Method of transfection
In order to accomplish transfection, one may use integrating viral vectors such as lentiviruses or retroviruses, non-integrating vectors such as Sendai viruses or adenoviruses, microRNAs and a variety of other methods including using proteins and plasmids; one example is the non-viral delivery of transcription factor-encoding plasmids with a polymeric carrier to elicit neuronal transdifferentiation of fibroblasts. When foreign molecules enter cells, one must take into account the possible drawbacks and potential to cause tumorous growth. Integrating viral vectors have the chance to cause mutations when inserted into the genome. One method of going around this is to excise the viral vector once reprogramming has occurred, an example being Cre-Lox recombination Non-integrating vectors have other issues concerning efficiency of reprogramming and also the removal of the vector. Other methods are relatively new fields and much remains to be discovered.

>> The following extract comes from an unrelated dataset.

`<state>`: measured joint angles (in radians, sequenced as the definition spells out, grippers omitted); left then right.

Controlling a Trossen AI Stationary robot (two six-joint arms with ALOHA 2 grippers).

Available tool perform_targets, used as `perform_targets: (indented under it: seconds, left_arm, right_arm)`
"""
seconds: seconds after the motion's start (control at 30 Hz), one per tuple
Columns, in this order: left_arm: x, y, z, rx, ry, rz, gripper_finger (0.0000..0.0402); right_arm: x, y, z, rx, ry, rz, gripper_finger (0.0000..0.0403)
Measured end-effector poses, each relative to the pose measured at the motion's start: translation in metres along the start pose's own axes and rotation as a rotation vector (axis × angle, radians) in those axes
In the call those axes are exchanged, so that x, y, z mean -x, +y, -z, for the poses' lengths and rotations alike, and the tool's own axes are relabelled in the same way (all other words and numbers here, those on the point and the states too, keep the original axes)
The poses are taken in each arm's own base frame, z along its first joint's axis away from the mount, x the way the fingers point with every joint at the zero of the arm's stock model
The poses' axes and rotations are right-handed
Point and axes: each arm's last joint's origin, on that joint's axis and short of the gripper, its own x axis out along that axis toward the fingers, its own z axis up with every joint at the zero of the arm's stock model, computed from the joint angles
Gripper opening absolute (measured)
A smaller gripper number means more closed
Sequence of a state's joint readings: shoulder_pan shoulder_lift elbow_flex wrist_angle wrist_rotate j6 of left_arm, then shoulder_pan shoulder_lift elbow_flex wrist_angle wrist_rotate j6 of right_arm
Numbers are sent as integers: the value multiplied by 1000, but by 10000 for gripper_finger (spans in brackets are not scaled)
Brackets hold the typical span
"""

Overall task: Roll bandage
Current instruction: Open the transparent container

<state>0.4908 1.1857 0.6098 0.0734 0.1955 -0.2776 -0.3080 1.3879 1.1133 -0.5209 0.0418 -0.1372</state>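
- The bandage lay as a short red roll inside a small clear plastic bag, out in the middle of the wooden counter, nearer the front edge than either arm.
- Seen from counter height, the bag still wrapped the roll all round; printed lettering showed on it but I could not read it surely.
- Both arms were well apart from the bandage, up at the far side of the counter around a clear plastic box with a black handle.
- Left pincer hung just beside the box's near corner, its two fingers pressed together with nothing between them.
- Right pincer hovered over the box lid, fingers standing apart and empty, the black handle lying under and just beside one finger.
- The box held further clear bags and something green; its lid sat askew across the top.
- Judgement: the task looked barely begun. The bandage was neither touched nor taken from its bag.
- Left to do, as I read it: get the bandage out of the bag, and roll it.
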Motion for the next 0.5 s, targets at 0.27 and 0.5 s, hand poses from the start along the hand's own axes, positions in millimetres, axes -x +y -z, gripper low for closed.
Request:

- Almost all factors that reprogram cells into pluripotency have been discovered and can turn a wide variety of cells back into induced pluripotent stem cells (iPSCs). However, many of the reprogramming factors that can change a cell's lineage have not been discovered and these factors apply only for that specific lineage.
- The final products of transdifferentiated cells are capable of being used for clinical studies, but iPSCs must be differentiated.
- It may become possible in the future to use transdifferentiation in vivo, whereas pluripotent reprogramming may cause teratomas in vivo.
- Transdifferentiated cells will require less epigenetic marks to be reset, whereas pluripotent reprogramming requires nearly all to be removed, which may become an issue during redifferentiation.
- Transdifferentiation is geared towards moving between similar lineages, whereas pluripotent reprogramming has unlimited potential.
- Pluripotent cells are capable of self-renewal and often go through many cell passages, which increases the chance of accumulating mutations. Cell culture may also favor cells that are adapted for surviving under those conditions, as opposed to inside an organism. Transdifferentiation requires fewer cell passages and would reduce the chance of mutations.
- Transdifferentiation can also be much more efficient than pluripotency reprogramming due to the extra step involved in the latter process.
- Both pluripotent and transdifferentiated cells use adult cells, thus starting cells are very accessible, whereas human embryonic stem cells require that one navigate legal loopholes and delve into the morality of stem cell research debate.